*GIVEN INFORMATION*

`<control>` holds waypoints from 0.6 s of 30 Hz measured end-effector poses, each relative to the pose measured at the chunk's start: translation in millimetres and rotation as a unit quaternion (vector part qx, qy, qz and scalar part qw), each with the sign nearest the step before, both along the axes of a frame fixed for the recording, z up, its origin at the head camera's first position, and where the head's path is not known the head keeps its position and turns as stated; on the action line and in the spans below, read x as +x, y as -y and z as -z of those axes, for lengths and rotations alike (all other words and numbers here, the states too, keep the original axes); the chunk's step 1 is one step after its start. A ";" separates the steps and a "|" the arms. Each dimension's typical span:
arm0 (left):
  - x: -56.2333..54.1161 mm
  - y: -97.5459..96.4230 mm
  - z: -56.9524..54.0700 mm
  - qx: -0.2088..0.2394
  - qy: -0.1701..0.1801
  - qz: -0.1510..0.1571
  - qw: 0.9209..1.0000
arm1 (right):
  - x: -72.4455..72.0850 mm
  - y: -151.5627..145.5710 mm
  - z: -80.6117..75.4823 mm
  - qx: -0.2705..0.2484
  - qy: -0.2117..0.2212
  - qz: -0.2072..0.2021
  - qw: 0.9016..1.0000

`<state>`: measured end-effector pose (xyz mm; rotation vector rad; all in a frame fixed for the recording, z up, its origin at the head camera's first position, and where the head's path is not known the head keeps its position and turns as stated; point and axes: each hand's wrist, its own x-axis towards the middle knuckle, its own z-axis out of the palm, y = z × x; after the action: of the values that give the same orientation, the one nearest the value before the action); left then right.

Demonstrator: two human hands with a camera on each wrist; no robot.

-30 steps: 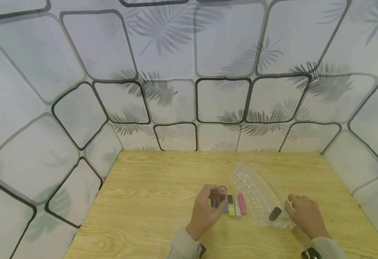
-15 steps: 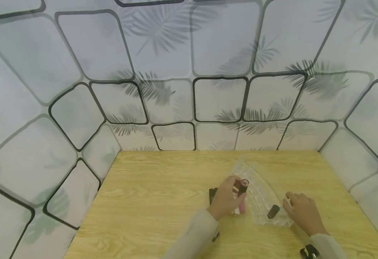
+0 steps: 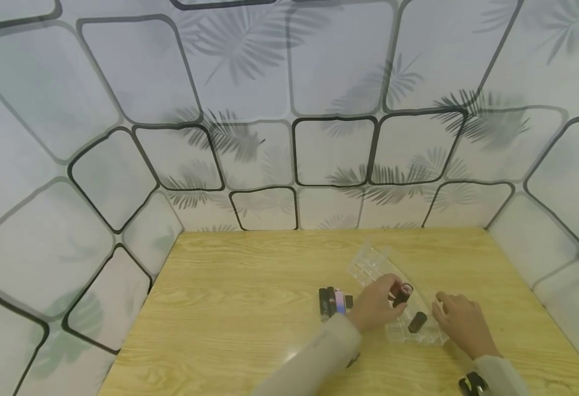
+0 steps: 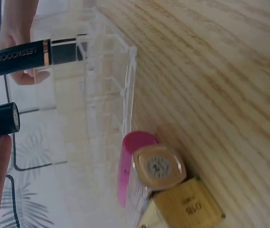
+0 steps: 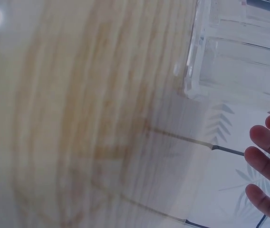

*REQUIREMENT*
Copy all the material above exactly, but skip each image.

*EXERCISE RESPONSE*
`<control>` holds waypoints from 0.6 s of 30 Hz measured end-effector poses, each relative to the pose measured at the chunk's start: translation in millimetres and rotation as a unit quaternion (vector part qx, qy, qz and scalar part qw), each with the sign nearest the step before, both along the axes of a frame fixed for the recording, z up, its origin at the head camera's first position, and where the head's path is not known the head keeps its position and turns as stated; on the action line and in the spans below, read x as +x, y as -y and z as -z of those axes, for lengths and rotations alike (all other words and numbers here, the states too, keep the original axes); the chunk's step 1 is one step after its start. A ";" separates the steps and a "|" the arms. Each dimension's typical span:
arm0 (left):
  - x: -56.2333..54.1161 mm
  - y: -97.5459..96.4230 mm
  - z: -56.9524..54.0700 mm
  - qx: -0.2088..0.2394
  - qy: -0.1701..0.1801
  - qz: -0.1510..0.1571
  - qw: 0.9209..1.0000
arm1 (right):
  - x: -72.4455..72.0850 mm
  - y: -151.5627..145.5710 mm
  - z: -80.6117..75.4823 mm
  - qx: -0.2705..0.2484
  - qy: -0.2117..0.2212
  - qz: -0.2072..0.2021
  - qw: 0.9016..1.0000

`<state>`: measured end-effector pose (xyz mm; rotation vector rad; all in a frame fixed for the recording, z up, its origin at the head camera's first position, and where the head's path is not known the head keeps its position and turns as stated; point and axes: each hand's wrist, its own x-axis towards the middle knuckle, its own z-axis out of the palm, y = z × x; after the action: of the values that give the same orientation, the one nearest the value before the action); left then right.

Demonstrator: two human hands with a camera on each wrist; no robot.

-30 steps: 
-15 steps: 
+0 steps: 
+0 steps: 
+0 steps: 

The output above is complete as it stands.